La scène s'est passée il y a quelques jours dans un des quartiers de Beyrouth. Trois Libanaises, dont deux émigrées, mère et fille en vacances au pays, effectuaient une promenade en voiture dans les ruelles de la capitale. La mère, assise aux côtés de la conductrice, filmait le quartier de son enfance avec ses ruelles, ses immeubles, ses commerces, ses habitants. Elle espérait, en immortalisant ces images, revivre quelques doux souvenirs familiaux et les ramener avec elle à l'étranger. Quoi de plus légitime pour une femme qui a quitté le pays de manière précipitée durant la guerre que de raconter son histoire, images à l'appui, à ses enfants nés et élevés à l'étranger !
Quand, soudain, deux bonshommes armés, en tenue civile, surgis de nulle part, se jettent sans crier gare sur la voiture au beau milieu d'une montée. Ils hurlent à plusieurs reprises quelque chose comme : « Gare-toi à droite et descends de la voiture. » Épouvantée, se croyant victime de malfaiteurs, la conductrice refuse de se plier aux ordres des deux hommes en furie. Paniquée, elle n'arrive plus à réagir. Elle veut continuer sa route, mais l'un des deux bonhommes, plaquant une minuscule carte illisible sur la vitre, arme son pistolet qu'il braque sur elle. La voiture emboutit un poteau et finit sur le trottoir. Elle est sérieusement amochée. Les femmes, elles, n'ont plus de jambes ni de voix. Elles tremblent de tous leurs membres.
La conductrice finit par comprendre, en voyant l'un des deux hommes parler à son supérieur par le biais d'un appareil TSF, qu'il s'agit d'éléments des forces de l'ordre.
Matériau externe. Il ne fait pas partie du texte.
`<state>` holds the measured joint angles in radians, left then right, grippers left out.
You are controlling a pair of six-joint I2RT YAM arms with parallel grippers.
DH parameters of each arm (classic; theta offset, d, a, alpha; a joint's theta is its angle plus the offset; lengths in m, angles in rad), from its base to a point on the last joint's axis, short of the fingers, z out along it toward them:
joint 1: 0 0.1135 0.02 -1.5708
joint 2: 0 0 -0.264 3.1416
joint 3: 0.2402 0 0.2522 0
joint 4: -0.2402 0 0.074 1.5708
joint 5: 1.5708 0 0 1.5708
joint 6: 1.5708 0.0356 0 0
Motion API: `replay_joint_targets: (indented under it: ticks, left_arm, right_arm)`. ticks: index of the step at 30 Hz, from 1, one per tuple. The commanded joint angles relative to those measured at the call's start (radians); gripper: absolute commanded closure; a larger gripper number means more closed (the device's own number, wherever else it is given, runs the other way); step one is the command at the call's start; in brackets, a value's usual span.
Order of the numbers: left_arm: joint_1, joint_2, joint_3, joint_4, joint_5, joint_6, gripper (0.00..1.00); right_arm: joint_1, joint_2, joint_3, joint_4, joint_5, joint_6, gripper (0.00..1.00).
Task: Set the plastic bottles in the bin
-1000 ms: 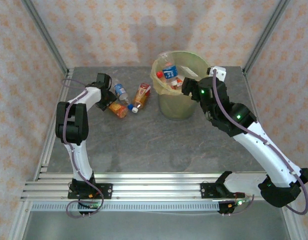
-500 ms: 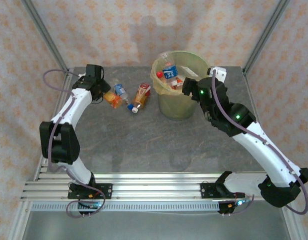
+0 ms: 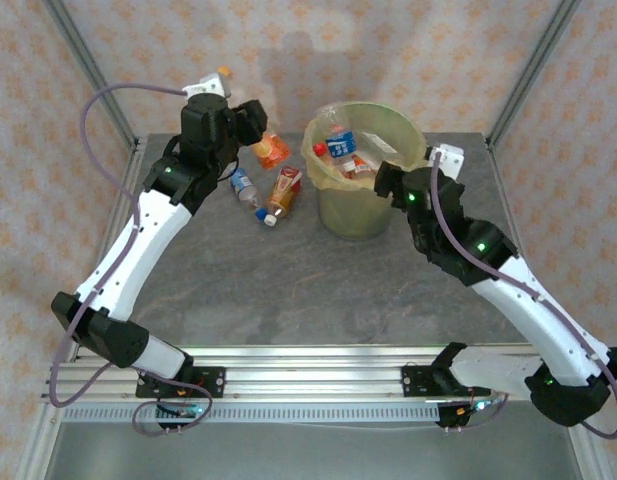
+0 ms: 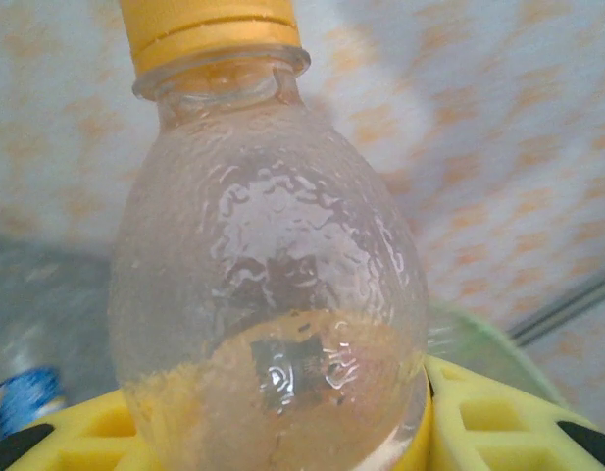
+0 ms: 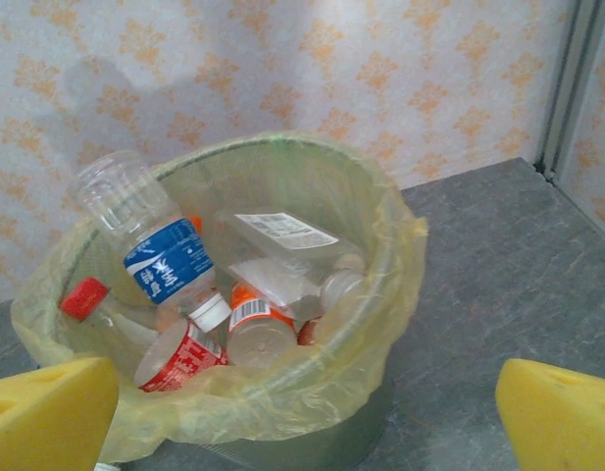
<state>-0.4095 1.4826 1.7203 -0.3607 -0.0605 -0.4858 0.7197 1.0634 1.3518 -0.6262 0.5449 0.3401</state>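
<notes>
Gripping an orange-labelled bottle (image 3: 271, 150) low on its body, the left gripper (image 3: 256, 138) is seen held above the far left of the table (image 3: 288, 290), at about 11 o'clock from the table's centre. The bin (image 3: 373, 215) stands at roughly 3 o'clock from the load. In the left wrist view the bottle's yellow cap (image 4: 209, 29) points upward, and its clear, dimpled shoulder bulges above the yellow pads (image 4: 478, 422), which are closed narrowly against it. The right gripper (image 5: 302, 422) is spread wide and empty beside the bin's rim (image 5: 390, 235), at about 4 o'clock from it. Several bottles are already piled inside the yellowish liner, a blue-labelled one (image 5: 155, 245) uppermost. Two more lie close together on the table at 9 o'clock from the bin: a small blue-labelled bottle (image 3: 244, 186) and a reddish-labelled bottle (image 3: 283, 190).

Such bottles are judged to be light, thin-walled and slick, so the walls would dent under a hard squeeze and a round body could roll or twist between the pads. A hold across the labelled waist, below the shoulder, is thought the surest; the stiffer neck offers little surface
</notes>
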Motion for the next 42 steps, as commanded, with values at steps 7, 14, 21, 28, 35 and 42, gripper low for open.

Montrant du doigt la caméra, ils annoncent aux femmes qu'elles se trouvent dans une zone militaire, à proximité d'une caserne des FSI, qu'il est interdit de filmer dans cette région et qu'elles doivent effacer certaines prises de vue.
« J'aurais pu vous écraser. Je croyais que vous étiez des voleurs », leur lance la conductrice en larmes, les jambes encore flageolantes. « J'aurais tiré », lui répond l'homme du tac au tac. « Je voulais juste des images souvenir de mon quartier », répète inlassablement l'émigrée.
Réalisant qu'ils n'ont pas affaire à des terroristes, encore moins à des espionnes, les éléments des forces de l'ordre s'adoucissent un brin et s'emploient à calmer les femmes en leur proposant notamment de l'eau. Les palabres n'en durent pas moins une bonne heure. Les deux « coupables » sont soumises à un interrogatoire des plus serrés.
Fort heureusement, la scène se termine en excuses échangées de part et d'autre et même en embrassades. Elle aurait pu tourner au drame. Les forces de l'ordre n'avaient-elles réellement aucun autre moyen d'empêcher les femmes de filmer que de les terroriser ? Et puis, pourquoi ces hommes n'étaient-ils pas en tenue militaire ? Le comble est qu'absolument aucun panneau, dans ce quartier résidentiel, ne délimite cette zone militaire et n'interdit aux gens de filmer ou de prendre des photos.
Assurément, le citoyen est en droit de dénoncer ces pratiques irresponsables et de se demander pourquoi il doit faire les frais d'un tel amateurisme.